A unified treaty to protect open ocean biodiversity has been signed by the nations of the UN, for the first time.

In 1944, the U.N. Convention on the Law of the Sea was enacted, protecting international rights at sea and putting into place a few environmental laws, mostly about dumping waste. It has only been occasionally updated since. But for the past twenty years, a new framework to protect marine life in nationless tracts of the ocean has been discussed. All attempts to reach an agreement have stalled, until now.

Late Saturday night, the unified treaty, which will protect more than half the planet’s surface, was agreed upon.

The treaty creates a new body inside the U.N. to manage conservation of ocean life and establish specific marine protected areas in the high seas, the legal term for ocean outside national borders. It also establishes ground rules for how to assess environmental impact and damages.

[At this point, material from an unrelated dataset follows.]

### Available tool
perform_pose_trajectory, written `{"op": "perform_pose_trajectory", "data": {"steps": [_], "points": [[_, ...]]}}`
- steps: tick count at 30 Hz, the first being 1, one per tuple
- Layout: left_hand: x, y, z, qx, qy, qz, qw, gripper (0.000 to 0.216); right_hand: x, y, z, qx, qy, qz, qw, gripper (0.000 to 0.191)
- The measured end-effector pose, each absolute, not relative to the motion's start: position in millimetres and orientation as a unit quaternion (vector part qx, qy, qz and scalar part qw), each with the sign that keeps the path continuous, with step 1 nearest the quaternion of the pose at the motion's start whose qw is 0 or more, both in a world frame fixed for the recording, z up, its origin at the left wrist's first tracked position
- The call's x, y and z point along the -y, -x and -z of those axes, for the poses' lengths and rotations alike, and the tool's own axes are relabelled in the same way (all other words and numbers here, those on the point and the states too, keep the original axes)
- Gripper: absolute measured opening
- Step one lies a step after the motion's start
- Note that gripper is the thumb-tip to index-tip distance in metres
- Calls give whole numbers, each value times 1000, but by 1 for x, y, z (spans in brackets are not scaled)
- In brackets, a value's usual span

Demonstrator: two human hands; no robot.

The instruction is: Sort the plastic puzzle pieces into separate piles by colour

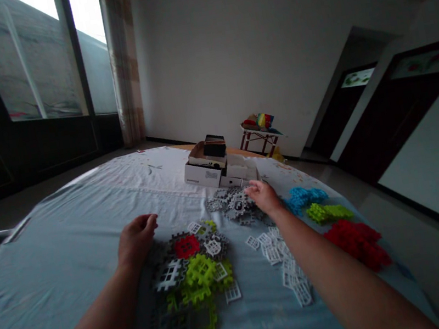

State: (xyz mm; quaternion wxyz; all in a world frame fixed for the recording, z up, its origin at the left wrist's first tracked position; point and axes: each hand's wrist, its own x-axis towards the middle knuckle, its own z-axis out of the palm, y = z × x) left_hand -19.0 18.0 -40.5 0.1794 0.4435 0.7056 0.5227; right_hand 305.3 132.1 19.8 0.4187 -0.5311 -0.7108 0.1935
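Observation:
My left hand (137, 238) is loosely closed above the tablecloth, left of a mixed pile of building pieces; nothing sticks out of it. My right hand (264, 197) reaches over the right edge of a pile of grey interlocking pieces (238, 206), with thumb and fingers drawn together. Whatever may be between those fingertips is too small to make out. The mixed pile has a red square piece (187, 246), lime-green pieces (201, 270), a pale window-grid piece (170, 274) and dark grey ones. Several white window frames (272, 248) lie spread beside my right forearm.
Open cardboard boxes (203, 175) stand at the back of the round, cloth-covered table (76, 237). Along the right side lie blue pieces (303, 197), a lime-green heap (329, 212) and a red heap (359, 242). A small stand (259, 137) stands by the wall.

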Motion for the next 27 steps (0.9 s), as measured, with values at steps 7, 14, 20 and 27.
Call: {"op": "perform_pose_trajectory", "data": {"steps": [7,14,20,27], "points": [[-19,18,42,-704,-443,-525,177,46,-83,-268,-22,815,414,-185,361,21],[-19,19,43,-710,-441,-522,172,47,-59,-211,-3,898,340,-151,236,24],[-18,19,40,-710,-444,-518,175,48,-66,-186,13,897,384,-120,183,34],[-20,20,44,-705,-446,-523,173,48,-49,-185,7,898,338,-214,181,33]]}}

“We only really have two major global commons — the atmosphere and the oceans,” said Georgetown marine biologist Rebecca Helm in testimony before the U.N. While the oceans may draw less attention, “protecting this half of earth’s surface is absolutely critical to the health of our planet.”

The unified treaty is in line with the U.N. Biodiversity Conference’s pledge in 2022 to protect 30% of the planet’s waters for conservation.

Historically, the high seas have been ‘out of sight, out of mind’ for most conservation efforts. Commercial fishing and mining are under-regulated, and there are few consequences for the major contributors to oceanic pollution. An estimated 14 million tons of plastic is sent out to sea each year, and has been found everywhere from whale stomachs to the bottom of the deepest reaches to inside single-cell zooplankton.

It will be up to individual nations to give the new treaty its teeth, but its existence is a step in the right direction.